World War II mines still a threat on Egypt's coast





It has been more than 65 years since the guns fell silent, but the World War II desert battlefields where Allied forces defeated German General Erwin Rommel's Afrika Corps are still claiming lives. Each year the casualty count grows, as bedouins planting crops, herding livestock and collecting scrap metal are killed or maimed by rusting land mines and munitions hidden beneath the baking sands of Egypt's North West Coast.

More than 670 Egyptians have been killed and 7,500 injured by land mines in this underdeveloped region during the last 20 years, according to the Landmines Struggle Center (LSC), a Cairo-based NGO that collects data on mine victims. "There are dozens of casualties every year, most of which go unreported," said Sami Abada, the center's director.

The Allied and Axis armies that fought pitched battles in northern Egypt in the summer of 1942 left behind vast quantities of mines and shells. Some 16.7 million land mines and unexploded ordinance (UXO) contaminate the coastal plain between Alexandria and the Libyan border, posing a threat to local bedouin residents and an obstacle to the region's economic development.

In 2006 Egypt's government and UNDP initiated a joint program to fund and implement the development mega-project, breaking it down into bite-sized chunks more appealing to foreign donors.
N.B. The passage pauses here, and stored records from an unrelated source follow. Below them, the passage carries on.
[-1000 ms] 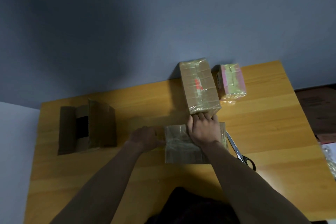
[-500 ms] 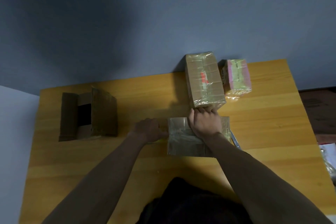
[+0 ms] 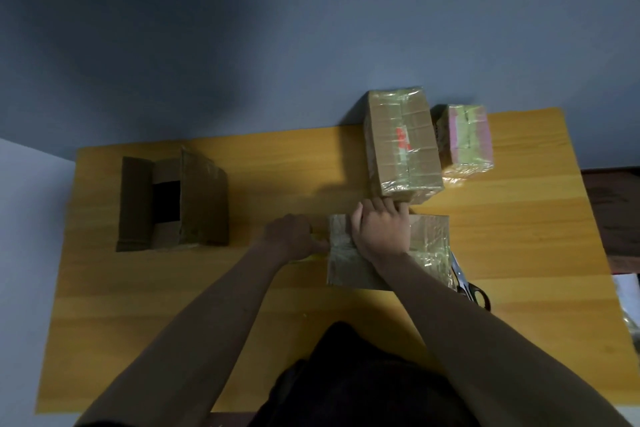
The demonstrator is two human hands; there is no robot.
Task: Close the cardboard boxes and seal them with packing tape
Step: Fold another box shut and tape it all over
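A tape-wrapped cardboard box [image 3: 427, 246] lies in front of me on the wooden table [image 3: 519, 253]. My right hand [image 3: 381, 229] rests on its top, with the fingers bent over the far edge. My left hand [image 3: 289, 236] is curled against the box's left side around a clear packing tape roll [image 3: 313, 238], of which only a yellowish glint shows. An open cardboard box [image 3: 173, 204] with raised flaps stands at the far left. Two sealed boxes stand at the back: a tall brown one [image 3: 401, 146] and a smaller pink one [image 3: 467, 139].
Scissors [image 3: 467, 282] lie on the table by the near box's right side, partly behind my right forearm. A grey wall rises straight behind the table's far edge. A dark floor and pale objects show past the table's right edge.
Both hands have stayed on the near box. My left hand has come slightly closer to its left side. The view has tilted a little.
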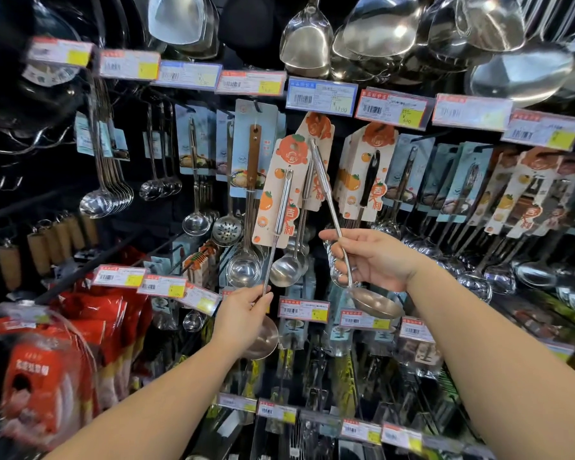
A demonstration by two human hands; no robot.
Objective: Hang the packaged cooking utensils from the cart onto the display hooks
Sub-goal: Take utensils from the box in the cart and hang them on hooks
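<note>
My left hand (pixel 243 315) pinches the thin steel handle of a ladle (pixel 281 210) that is fixed to a white card printed with oranges; its bowl (pixel 263 340) hangs below my hand. My right hand (pixel 369 257) grips the handle of a second steel ladle (pixel 327 194), whose bowl (pixel 375 302) points down to the right. That ladle's top end is raised against an orange-print card (pixel 317 127) hanging just under the blue price tag (pixel 321 96). The hook itself is hidden behind the cards. The cart is out of view.
Rows of packaged ladles and skimmers (pixel 226 227) hang left and right of the two I hold. Large steel spatulas (pixel 307 44) hang overhead. Red packets (pixel 90 327) fill the lower left. Price-tag rails (pixel 302 310) stick out at several heights.
</note>
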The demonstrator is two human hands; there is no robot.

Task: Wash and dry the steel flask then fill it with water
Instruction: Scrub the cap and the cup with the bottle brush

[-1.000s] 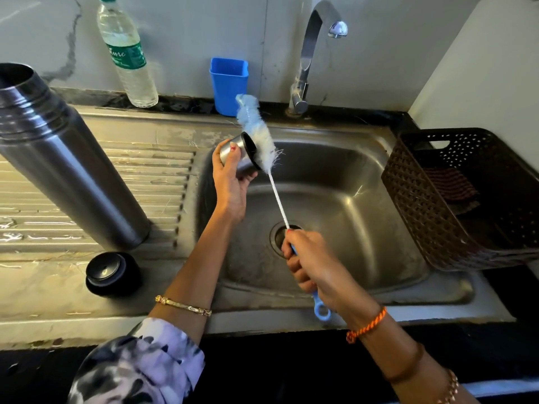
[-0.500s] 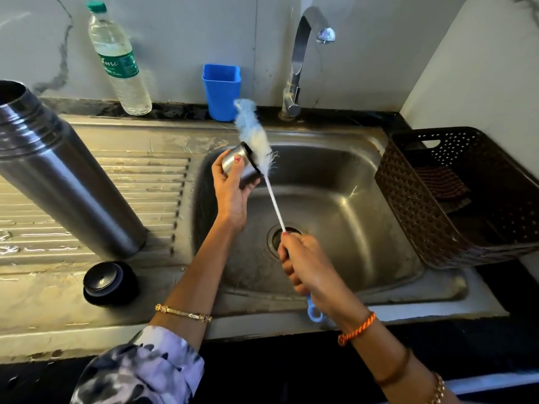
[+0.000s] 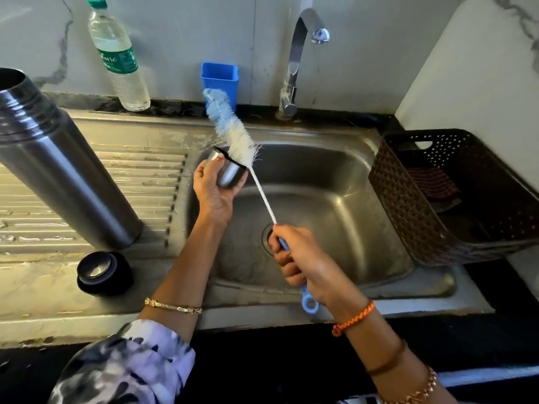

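Observation:
The tall steel flask [image 3: 58,167] stands open on the ribbed drainboard at the left. Its black stopper [image 3: 102,272] sits in front of it. My left hand [image 3: 214,191] grips the flask's small steel cup lid [image 3: 229,173] over the left side of the sink [image 3: 335,199]. My right hand [image 3: 303,263] holds the blue handle of a bottle brush [image 3: 233,132] above the drain. The brush's white and blue bristles lie across the cup's open mouth and stick up past it.
A tap [image 3: 294,62] rises behind the basin, with no water running. A plastic water bottle [image 3: 116,56] and a blue holder [image 3: 220,80] stand at the back ledge. A brown perforated basket [image 3: 455,193] holding a cloth sits right of the sink.
The view has shifted slightly. The cup has tilted a little in my left hand, and the brush stays against its mouth.

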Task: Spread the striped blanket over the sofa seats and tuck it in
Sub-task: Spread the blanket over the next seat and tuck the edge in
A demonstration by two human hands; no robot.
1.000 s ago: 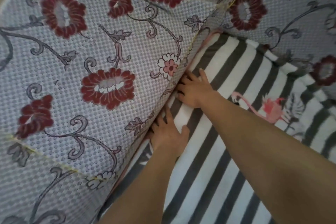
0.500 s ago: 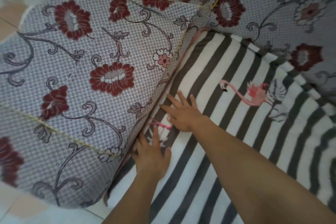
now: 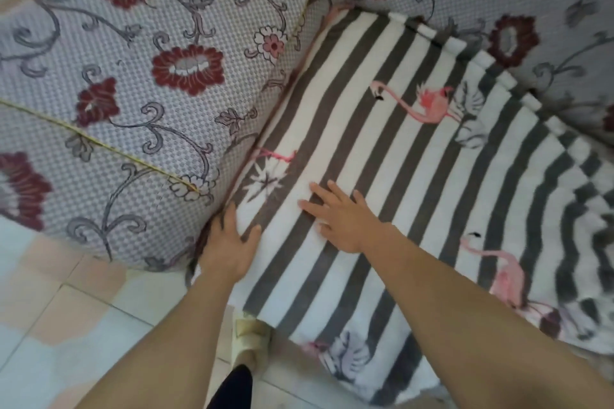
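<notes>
Both hands have slid toward the frame's bottom: left hand (image 3: 229, 242) flat beside the armrest (image 3: 133, 109), right hand (image 3: 342, 219) spread on the blanket (image 3: 382, 149).

A: Room on the sofa seat?
B: Striped blanket (image 3: 382, 149) top is flat, open to its front edge. Floral armrest (image 3: 149, 93) walls the left edge, backrest (image 3: 531, 10) the rear. Seam gaps tight.

The blanket (image 3: 382, 149) lay over the sofa seat, its left edge against the armrest (image 3: 139, 103). Both hands lay on it near the seat's front edge, the left hand (image 3: 229, 242) at the armrest gap, the right hand (image 3: 342, 219) beside it.
</notes>
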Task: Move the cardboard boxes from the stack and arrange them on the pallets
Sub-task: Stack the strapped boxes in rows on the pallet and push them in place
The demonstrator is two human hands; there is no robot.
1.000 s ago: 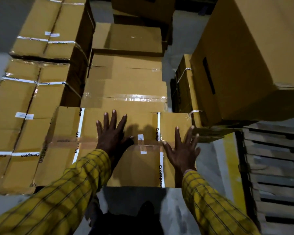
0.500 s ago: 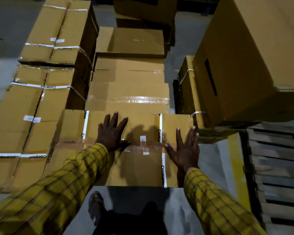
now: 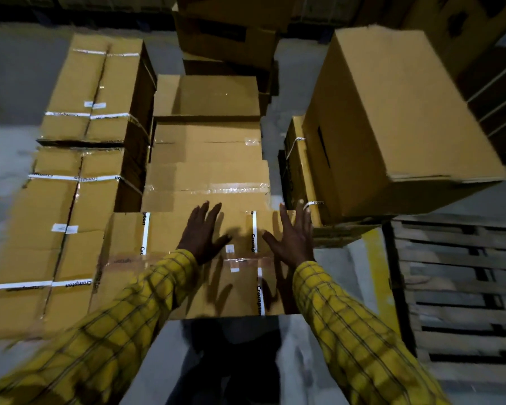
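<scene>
Both hands point(image 3: 247, 233) (fingers spread) over box point(image 3: 170, 244)

1. The wooden pallet point(image 3: 462, 287) right of the nearest box point(image 3: 187, 276) runs off the right edge.
2. Both sleeves blur toward the bottom edge.
3. That box's white tape point(image 3: 145, 229) lettering is only partly legible.
4. Behind it, the topmost box point(image 3: 234, 10) is cropped.

a grey concrete floor point(image 3: 15, 83) runs under everything, dim and blurred toward the left edge. a yellow painted line point(image 3: 377, 273) is marked on it at the right, running from far to near. yellow checked sleeves point(image 3: 360, 340) with dark grid lines fill the lower corners of the view. between them, low in the middle, lies a dark shape point(image 3: 231, 361) on the floor, too shadowed to make out.
</scene>
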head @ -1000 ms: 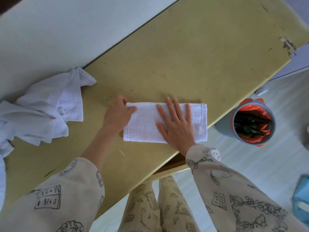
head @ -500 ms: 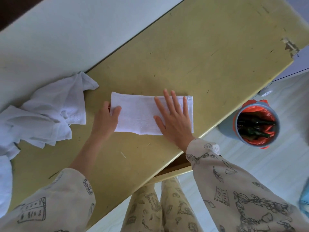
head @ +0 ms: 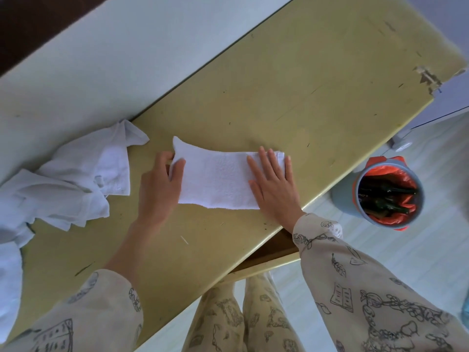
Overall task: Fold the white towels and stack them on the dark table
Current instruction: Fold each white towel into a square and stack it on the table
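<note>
A white towel (head: 218, 179), folded into a long strip, lies on the yellow-green table (head: 291, 92). My left hand (head: 160, 184) pinches the strip's left end between thumb and fingers, and that end curls up off the table. My right hand (head: 274, 184) presses flat on the strip's right end with straight fingers. A heap of unfolded white towels (head: 63, 179) lies at the table's left side.
A white wall (head: 114, 54) runs along the table's far edge. A grey bin with an orange liner (head: 388, 191) holding dark bottles stands on the floor to the right, beyond the table's near edge. A dark strip (head: 38, 24) shows at the top left.
My left hand has taken hold of the strip's left end and lifted it, so the corner now curls up. My right hand stays pressed on the right end.
</note>
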Demonstrator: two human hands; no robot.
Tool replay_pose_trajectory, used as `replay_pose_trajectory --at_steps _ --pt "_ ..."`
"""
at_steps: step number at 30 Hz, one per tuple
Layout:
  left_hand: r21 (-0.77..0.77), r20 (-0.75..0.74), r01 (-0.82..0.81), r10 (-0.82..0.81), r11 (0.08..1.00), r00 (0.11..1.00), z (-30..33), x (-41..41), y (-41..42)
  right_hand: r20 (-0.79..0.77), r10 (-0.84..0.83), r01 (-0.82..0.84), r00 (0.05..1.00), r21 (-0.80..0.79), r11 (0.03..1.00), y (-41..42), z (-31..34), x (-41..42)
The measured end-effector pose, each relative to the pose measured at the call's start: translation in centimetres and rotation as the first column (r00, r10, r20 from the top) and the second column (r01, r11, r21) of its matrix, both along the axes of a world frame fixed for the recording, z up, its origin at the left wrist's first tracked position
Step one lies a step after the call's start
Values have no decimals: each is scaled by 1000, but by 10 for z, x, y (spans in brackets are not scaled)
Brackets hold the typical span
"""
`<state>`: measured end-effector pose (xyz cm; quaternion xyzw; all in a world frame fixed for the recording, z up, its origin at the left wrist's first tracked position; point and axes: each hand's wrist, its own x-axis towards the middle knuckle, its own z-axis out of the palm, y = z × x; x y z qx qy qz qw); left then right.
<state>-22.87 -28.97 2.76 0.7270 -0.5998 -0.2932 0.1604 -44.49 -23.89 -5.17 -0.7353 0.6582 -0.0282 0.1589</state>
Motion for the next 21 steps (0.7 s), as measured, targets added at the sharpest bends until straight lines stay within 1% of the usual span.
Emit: replay_pose_trajectory --at_steps 1,2,3,4,6,7,8,10,11,12,13,15,18,21 --pt "-31 23 25 -24 999 999 3 -8 1 117 -30 32 993 -17 999 1 6 -4" --pt "-58 43 48 -45 997 998 6 -17 2 249 -80 91 965 -32 995 2 13 -7" --pt "-81 60 73 -68 994 996 8 -26 3 373 -145 170 916 -34 985 4 19 -10" --pt "-101 75 102 -95 990 993 8 -37 6 466 -212 262 859 -46 964 7 25 -15" --pt "-112 104 161 -150 980 983 8 -63 11 577 -320 413 752 -32 910 13 36 -23" --pt "-100 109 192 -181 976 978 6 -76 14 610 -383 457 694 38 889 15 40 -26" --pt "-80 101 225 -217 971 971 4 -90 18 626 -465 488 626 150 860 16 42 -28" --pt "-23 61 295 -293 955 954 -4 -112 25 614 -637 520 466 392 759 14 43 -33" --pt "6 41 323 -323 946 945 -9 -121 28 600 -695 523 397 474 708 14 41 -35" --pt "31 29 348 -348 937 937 -14 -127 31 592 -727 517 348 525 676 13 39 -37" --pt "50 25 369 -370 928 929 -19 -132 33 588 -742 510 321 553 659 13 38 -38" --pt "64 13 397 -399 915 917 -27 -137 36 583 -751 502 311 569 651 11 37 -38" --pt "36 -58 395 -393 918 918 -32 -143 37 579 -761 499 290 587 637 9 38 -39" --pt "33 -79 409 -406 912 911 -38 -144 36 570 -776 500 269 606 619 7 39 -40"
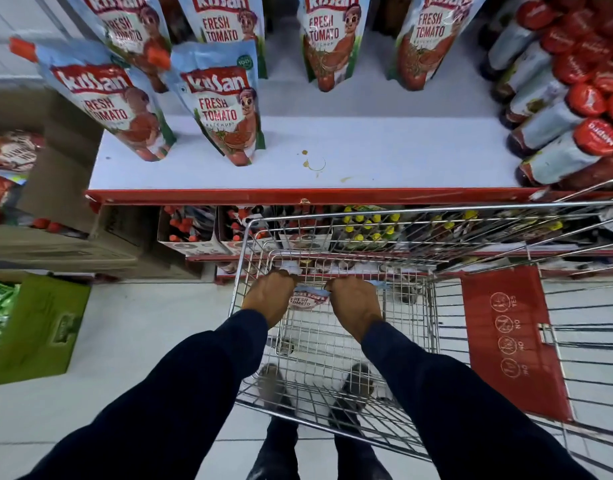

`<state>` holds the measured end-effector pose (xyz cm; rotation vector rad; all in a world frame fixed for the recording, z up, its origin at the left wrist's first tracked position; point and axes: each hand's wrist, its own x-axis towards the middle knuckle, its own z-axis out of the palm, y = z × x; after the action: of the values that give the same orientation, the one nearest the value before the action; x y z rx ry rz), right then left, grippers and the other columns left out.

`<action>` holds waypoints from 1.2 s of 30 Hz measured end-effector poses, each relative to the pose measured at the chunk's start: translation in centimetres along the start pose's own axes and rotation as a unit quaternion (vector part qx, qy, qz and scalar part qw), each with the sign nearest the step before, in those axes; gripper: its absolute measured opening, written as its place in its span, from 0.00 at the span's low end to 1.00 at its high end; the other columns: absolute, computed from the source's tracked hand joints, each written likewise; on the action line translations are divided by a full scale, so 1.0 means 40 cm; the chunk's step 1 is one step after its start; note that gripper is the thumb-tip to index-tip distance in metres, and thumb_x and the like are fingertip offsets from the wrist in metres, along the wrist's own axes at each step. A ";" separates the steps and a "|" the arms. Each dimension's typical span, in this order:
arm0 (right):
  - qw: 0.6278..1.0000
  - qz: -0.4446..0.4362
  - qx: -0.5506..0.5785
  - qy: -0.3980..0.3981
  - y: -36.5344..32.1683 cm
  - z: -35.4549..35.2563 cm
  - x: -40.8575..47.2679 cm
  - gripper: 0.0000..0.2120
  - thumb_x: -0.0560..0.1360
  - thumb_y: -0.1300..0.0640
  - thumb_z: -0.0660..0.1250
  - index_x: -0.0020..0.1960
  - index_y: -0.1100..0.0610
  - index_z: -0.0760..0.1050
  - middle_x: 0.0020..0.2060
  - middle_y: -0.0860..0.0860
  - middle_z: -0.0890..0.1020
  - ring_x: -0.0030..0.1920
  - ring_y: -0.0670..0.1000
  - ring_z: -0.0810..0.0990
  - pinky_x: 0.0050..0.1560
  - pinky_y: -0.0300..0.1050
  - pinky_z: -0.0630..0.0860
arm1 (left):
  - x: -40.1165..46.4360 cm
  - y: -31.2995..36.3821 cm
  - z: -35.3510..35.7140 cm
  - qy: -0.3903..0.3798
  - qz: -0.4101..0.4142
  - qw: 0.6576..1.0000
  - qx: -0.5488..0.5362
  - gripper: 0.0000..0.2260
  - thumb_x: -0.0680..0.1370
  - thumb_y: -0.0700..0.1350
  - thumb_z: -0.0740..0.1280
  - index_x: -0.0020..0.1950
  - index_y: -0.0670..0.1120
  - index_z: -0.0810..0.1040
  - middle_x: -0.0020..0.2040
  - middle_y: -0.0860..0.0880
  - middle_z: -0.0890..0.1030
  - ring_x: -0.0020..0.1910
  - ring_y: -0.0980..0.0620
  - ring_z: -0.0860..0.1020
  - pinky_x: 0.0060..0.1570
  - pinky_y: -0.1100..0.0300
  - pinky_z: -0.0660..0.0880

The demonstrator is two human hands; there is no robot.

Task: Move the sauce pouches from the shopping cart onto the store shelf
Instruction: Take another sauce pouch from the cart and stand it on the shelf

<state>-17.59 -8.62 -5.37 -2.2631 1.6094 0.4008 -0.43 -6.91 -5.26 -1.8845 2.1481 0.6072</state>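
Both my arms reach down into the wire shopping cart [433,306]. My left hand [268,297] and my right hand [355,301] grip the two top corners of one tomato ketchup pouch [306,300], which lies low in the cart's basket; only its label between my hands shows. Above, the white store shelf [384,161] with a red front edge carries several upright ketchup pouches: two at the front left [118,105] [225,105] and more behind them [332,39].
Red-capped sauce bottles [568,109] crowd the shelf's right end. A lower shelf [367,233] holds small bottles behind the cart. Cardboard boxes [55,188] and a green box [38,327] stand on the floor at left. The cart's red child-seat flap [512,337] is on the right.
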 end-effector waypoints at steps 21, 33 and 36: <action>0.960 -0.118 0.147 0.209 0.062 -0.591 -0.186 0.08 0.77 0.49 0.68 0.56 0.44 0.81 0.52 0.43 0.84 0.53 0.48 0.79 0.46 0.41 0.68 | -0.237 0.050 -0.530 0.267 0.065 0.950 -0.149 0.08 0.77 0.43 0.68 0.55 0.50 0.81 0.50 0.50 0.84 0.46 0.49 0.80 0.47 0.53 0.78; 0.921 -0.124 0.232 0.287 0.119 -0.833 -0.052 0.04 0.76 0.58 0.71 0.49 0.55 0.84 0.41 0.47 0.83 0.34 0.43 0.77 0.36 0.39 0.68 | -0.096 0.090 -0.793 0.336 0.071 0.925 -0.163 0.08 0.76 0.39 0.69 0.54 0.45 0.84 0.48 0.47 0.86 0.42 0.51 0.79 0.43 0.60 0.71; 0.919 -0.119 0.247 0.284 0.131 -0.849 -0.002 0.04 0.76 0.60 0.71 0.48 0.57 0.84 0.41 0.50 0.84 0.40 0.50 0.80 0.42 0.44 0.73 | -0.044 0.094 -0.817 0.323 0.055 0.928 -0.176 0.08 0.76 0.38 0.69 0.54 0.43 0.83 0.51 0.45 0.86 0.49 0.45 0.81 0.45 0.58 0.74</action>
<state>-21.38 -24.58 24.83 -2.2211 1.4125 -0.7130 -0.44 -19.47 25.18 -2.4319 2.7033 0.4511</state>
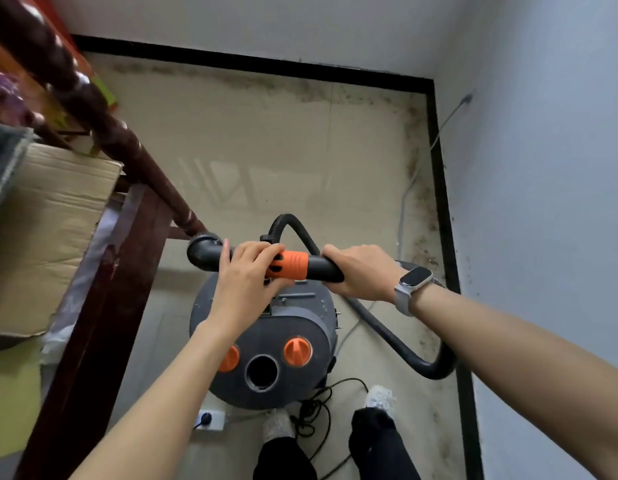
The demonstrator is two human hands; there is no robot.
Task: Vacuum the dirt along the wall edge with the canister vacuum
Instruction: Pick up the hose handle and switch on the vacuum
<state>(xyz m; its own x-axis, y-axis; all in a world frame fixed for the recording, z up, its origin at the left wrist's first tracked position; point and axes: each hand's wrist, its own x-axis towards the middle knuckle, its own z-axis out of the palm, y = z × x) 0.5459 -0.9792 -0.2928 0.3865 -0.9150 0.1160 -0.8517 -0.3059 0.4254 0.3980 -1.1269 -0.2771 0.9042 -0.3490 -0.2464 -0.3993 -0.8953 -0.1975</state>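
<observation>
Gripping the curved black end of the hose handle: right hand, fingers wrapped round it, smartwatch on the wrist. Resting over the handle's orange collar: left hand, fingers laid across the collar and lightly bent, thumb extended toward the black elbow fitting at the handle's far left end. Held level above the canister vacuum, which stands on the tiled floor directly below both hands. Showing on the canister's near face: two orange knobs and an open round port. Looping from behind the handle and round the canister's right side: black corrugated hose. Lying along the black skirting at right and along the far wall: dark dirt, well ahead of the hands. Plugged in near the feet: power strip. Standing at left: cardboard box beside dark wooden furniture.
</observation>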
The first phase is a pilot project to establish an administrative unit, procure equipment and de-mine 13,000 hectares of land. The government and UNDP covered 27 percent of the phase's $3.2 million cost. Foreign donors supplied the rest.

The team has also conducted field surveys and reviewed existing case files to create a comprehensive database of land-mine incidents and casualties. So far, 647 land-mine survivors, including 206 amputees, have been identified. "Whenever we identify new survivors who were not available when we made the survey we add them," he added.

While Egypt's development drive promises to rid the North West Coast of its deadly legacy, it could be over a decade before the funding is in place to complete the mine action program. In the meantime, efforts should be made to improve medical facilities in mine-infested areas, and secure the welfare of land-mine victims and their families, argues LSC's Abada, who accuses Cairo of neglecting these victims because they are generally poor and marginalized people living far from the policymakers in the capital.